Alexander estimates that a healthy adult oyster filters about 50 gallons a day.

The Horn Point Laboratory is the largest oyster hatchery on the eastern US coast, generating hundreds of millions of microscopic would-be oysters. Alexander began her career there as a college intern 23 years ago. The hours are long and not your typical five-day week. She quips that “the oysters don’t take the weekend off!” Sometimes she has to take her two children to work.

Alexander is one of the rare people who could tell you how to differentiate between male and female oysters. Presiding over spawning tanks of brood oysters, she points to a female, describing to me how “she’s shooting her eggs toward us.” If it’s a male, then it will “tend to spit out [its] sperm sideways.”

The tanks mimic a riverbed where, in uncontrolled conditions, oyster gametes swirl around each other and collide: “The eggs are fertilized and then water currents drift them away. Then they are at the whim of mother nature for two or three weeks while they’re developing.” In here, she says, it’s different: “We are taking care of them,” becoming “their moms and dads.”

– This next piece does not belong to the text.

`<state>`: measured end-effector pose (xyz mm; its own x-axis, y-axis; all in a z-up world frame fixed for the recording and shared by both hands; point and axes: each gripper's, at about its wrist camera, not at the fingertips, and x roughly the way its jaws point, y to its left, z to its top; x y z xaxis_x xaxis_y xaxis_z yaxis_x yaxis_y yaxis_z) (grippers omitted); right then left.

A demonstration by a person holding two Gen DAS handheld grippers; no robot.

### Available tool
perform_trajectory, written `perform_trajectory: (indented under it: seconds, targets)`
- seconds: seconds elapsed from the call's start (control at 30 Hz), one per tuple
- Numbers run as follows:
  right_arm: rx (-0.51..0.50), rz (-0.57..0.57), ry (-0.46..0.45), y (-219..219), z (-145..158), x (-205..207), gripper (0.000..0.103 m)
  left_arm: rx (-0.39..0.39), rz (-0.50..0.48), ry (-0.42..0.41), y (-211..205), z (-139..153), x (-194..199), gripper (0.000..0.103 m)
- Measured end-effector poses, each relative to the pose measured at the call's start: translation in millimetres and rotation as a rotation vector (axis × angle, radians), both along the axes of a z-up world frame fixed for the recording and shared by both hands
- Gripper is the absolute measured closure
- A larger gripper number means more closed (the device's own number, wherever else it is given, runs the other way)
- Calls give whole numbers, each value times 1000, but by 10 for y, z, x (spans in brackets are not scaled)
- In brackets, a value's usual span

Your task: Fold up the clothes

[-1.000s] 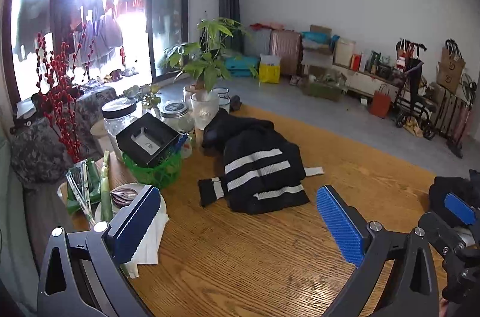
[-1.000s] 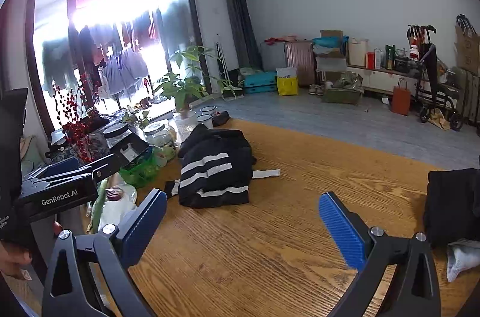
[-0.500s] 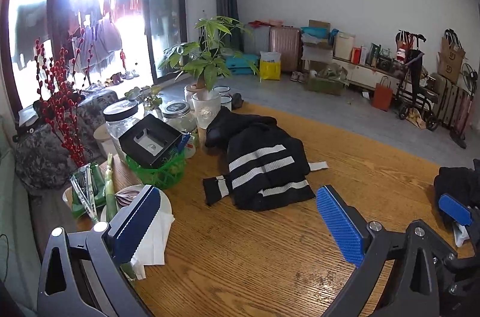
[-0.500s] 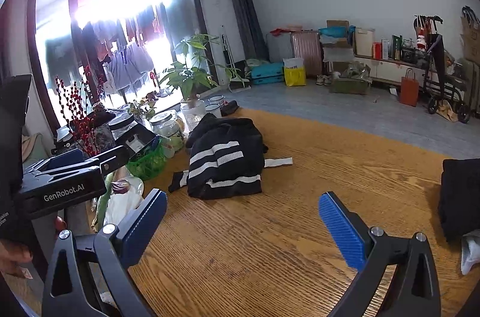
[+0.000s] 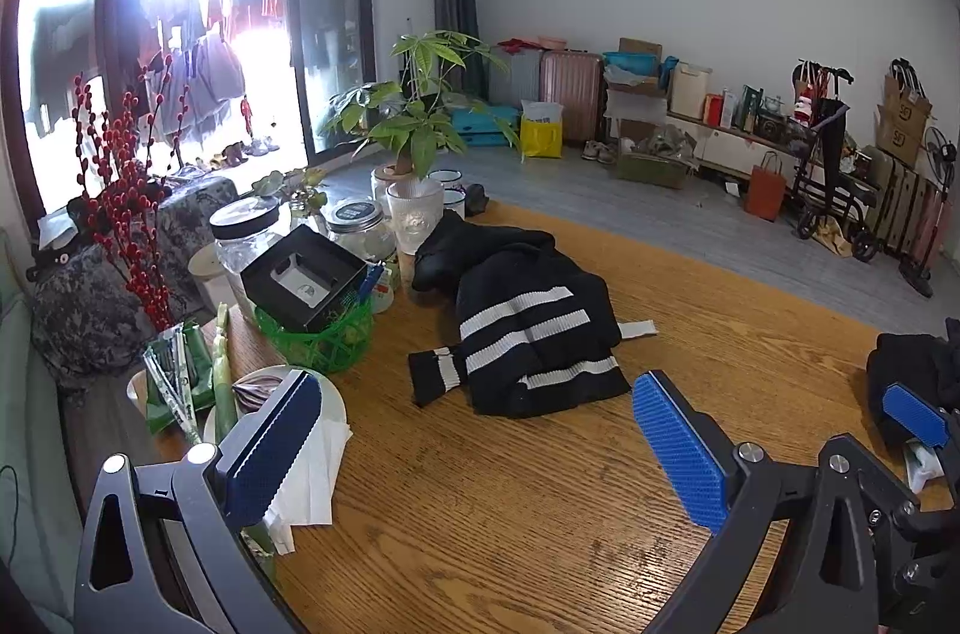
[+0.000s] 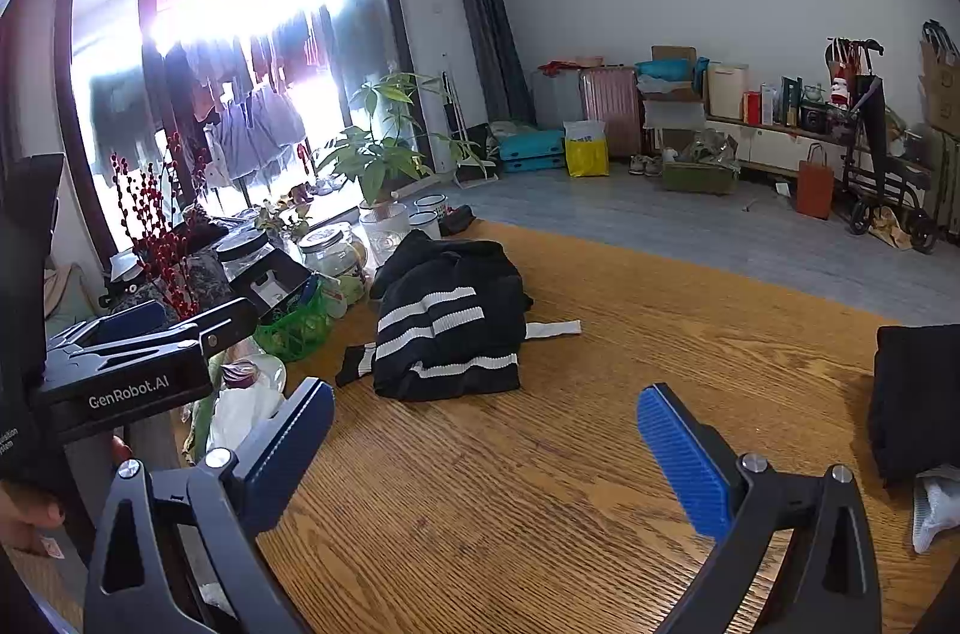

“My old boss used to tell me, ‘They talk to you.’ I would think, ‘Whatever. That’s crazy.’ But they truly do! They tell you if they’re happy, they tell you if they’re not, and right now, they’re not happy.” This year, oysters in the Chesapeake, as well as the oysters in the tanks filled with water from the Choptank River on the shores of the laboratory, have been slow to reproduce, slow to grow, slow to thrive. “The Bay is very fresh,” explains Alexander, “because of all the fresh water we’ve had from all the rain, so we’re salting all of this to about nine to 10 parts per thousand. We are at six parts per thousand right now, [not enough to] really encourage reproduction. By making it saltier we’re getting them in the mood a little bit more and then we can produce the larvae.”

But it’s been a slog.

Stephanie Tobash Alexander, project manager at the Oyster Hatchery, Horn Point Laboratory, Cambridge, Maryland.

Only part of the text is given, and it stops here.